Inscribed pithoid amphora. Mid 7th century BC
The vase was excavated at the cemetery of ancient Akanthos in the eastern part of the Chaklidike peninsula, where it had been used for an infant jar burial.
Its decoration was executed exclusively with the technique of incision, which is a rather rare phenomenon. On one side, on the neck, a deer is depicted grazing, while the shoulder of the vase bears patterns with three-petal palmettes. On the shoulder of the other side of the vase an inscription was incised, ΚΕΜΕΛΙΟΝ, written from right to left.

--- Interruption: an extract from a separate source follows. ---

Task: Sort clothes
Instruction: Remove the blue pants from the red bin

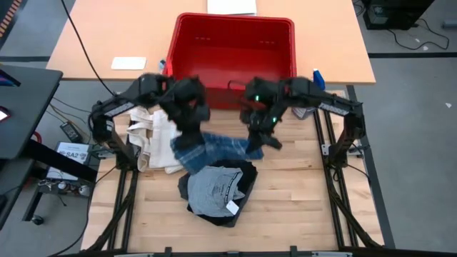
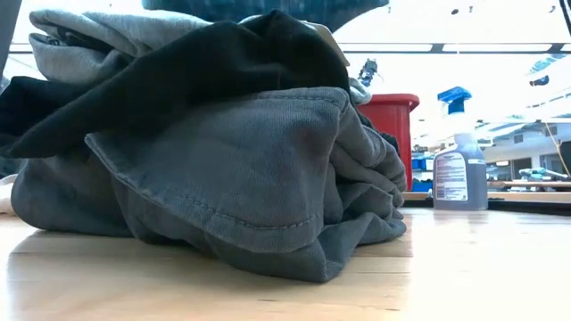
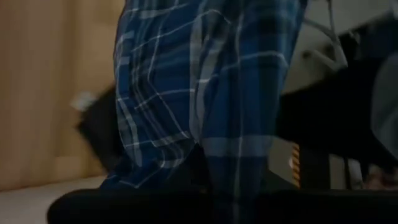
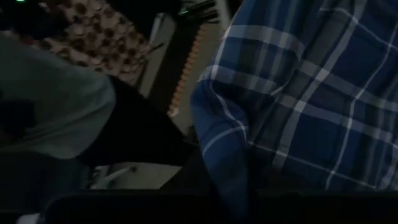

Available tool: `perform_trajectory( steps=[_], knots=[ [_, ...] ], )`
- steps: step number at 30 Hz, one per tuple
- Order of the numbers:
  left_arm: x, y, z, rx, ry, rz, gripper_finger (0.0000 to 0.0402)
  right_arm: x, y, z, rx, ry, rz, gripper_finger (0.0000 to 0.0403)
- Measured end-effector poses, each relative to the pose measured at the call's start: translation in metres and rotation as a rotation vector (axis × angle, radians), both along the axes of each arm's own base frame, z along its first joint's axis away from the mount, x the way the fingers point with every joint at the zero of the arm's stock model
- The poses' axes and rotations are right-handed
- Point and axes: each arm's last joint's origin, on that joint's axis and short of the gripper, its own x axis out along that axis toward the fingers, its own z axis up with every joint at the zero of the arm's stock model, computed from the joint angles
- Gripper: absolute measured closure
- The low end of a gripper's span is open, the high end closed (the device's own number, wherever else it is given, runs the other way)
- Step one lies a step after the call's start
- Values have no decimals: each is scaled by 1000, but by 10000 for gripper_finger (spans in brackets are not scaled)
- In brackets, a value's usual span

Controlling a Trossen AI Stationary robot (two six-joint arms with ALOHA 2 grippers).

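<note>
The blue-and-white plaid piece (image 1: 214, 148) hangs stretched between the two hands above the tabletop (image 1: 300, 207), just in front of the red bin (image 1: 232, 43). The left hand (image 1: 187, 123) and right hand (image 1: 258, 137) each appear clamped on an end of it. It is light and limp, sagging mid-span, so edge holds suit it. The charcoal-grey shorts (image 1: 216, 187) lie heaped below, heavier and bulkier.
</note>
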Motion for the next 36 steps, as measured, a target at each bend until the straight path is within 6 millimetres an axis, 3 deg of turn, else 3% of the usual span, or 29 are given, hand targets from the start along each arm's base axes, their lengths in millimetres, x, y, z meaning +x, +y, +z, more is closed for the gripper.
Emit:
perform_trajectory(
  steps=[3, 10, 17, 22, 28, 32, 36],
  knots=[
    [1, -36, 1, 19, 10, -71, 384, 4, 30, 3, 37, 14, 33, 371],
    [-3, -107, 2, 237, -42, -81, 383, 7, 85, 0, 15, 80, -7, 371],
    [-15, -155, -4, 260, -13, -164, 383, 27, 131, -23, 188, 105, -18, 371],
    [-10, -172, -19, 287, 23, -229, 383, 34, 148, -48, 262, 186, -47, 371],
    [0, -184, -76, 361, 108, -284, 383, 34, 154, -77, 228, 306, -160, 371],
    [-5, -177, -94, 387, 85, -264, 383, 36, 153, -87, 206, 330, -225, 371],
    [-13, -158, -98, 394, 40, -213, 383, 38, 147, -91, 190, 336, -266, 371]
  ],
)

The inscription is quite interesting. It was written in an alphabet combining both Cycladic and Euboean characters, thus indicating the mixed composition of Akanthos, which, according to Plutarch, was a common colony of settlers coming from Andros and Chalkis (in Euboea). It was incised on the vase after its firing and is dated to the 6th century BC. The noun ΚΕΜΕΛΙΟΝ=heirloom means generally the object of the relatively near past which is thought of as valuable for historical and emotional reasons and is kept as a souvenir. The word occurs in the Iliad and the Odyssey for the first time, while this particular inscription from Akanthos is its oldest inscribed attestation.
In the case of the Akanthian pithoid amphora, the word refers to the vase itself, characterizing it as heirloom. It was probably in the possession of a family group, who after having kept it for several decades, they decided at some point to use it for the burial of one of its beloved members, an infant, and to state with the writing of the particular inscription the value, historical and emotional, of the object that was intended to accompany the deceased to the journey into the Underworld.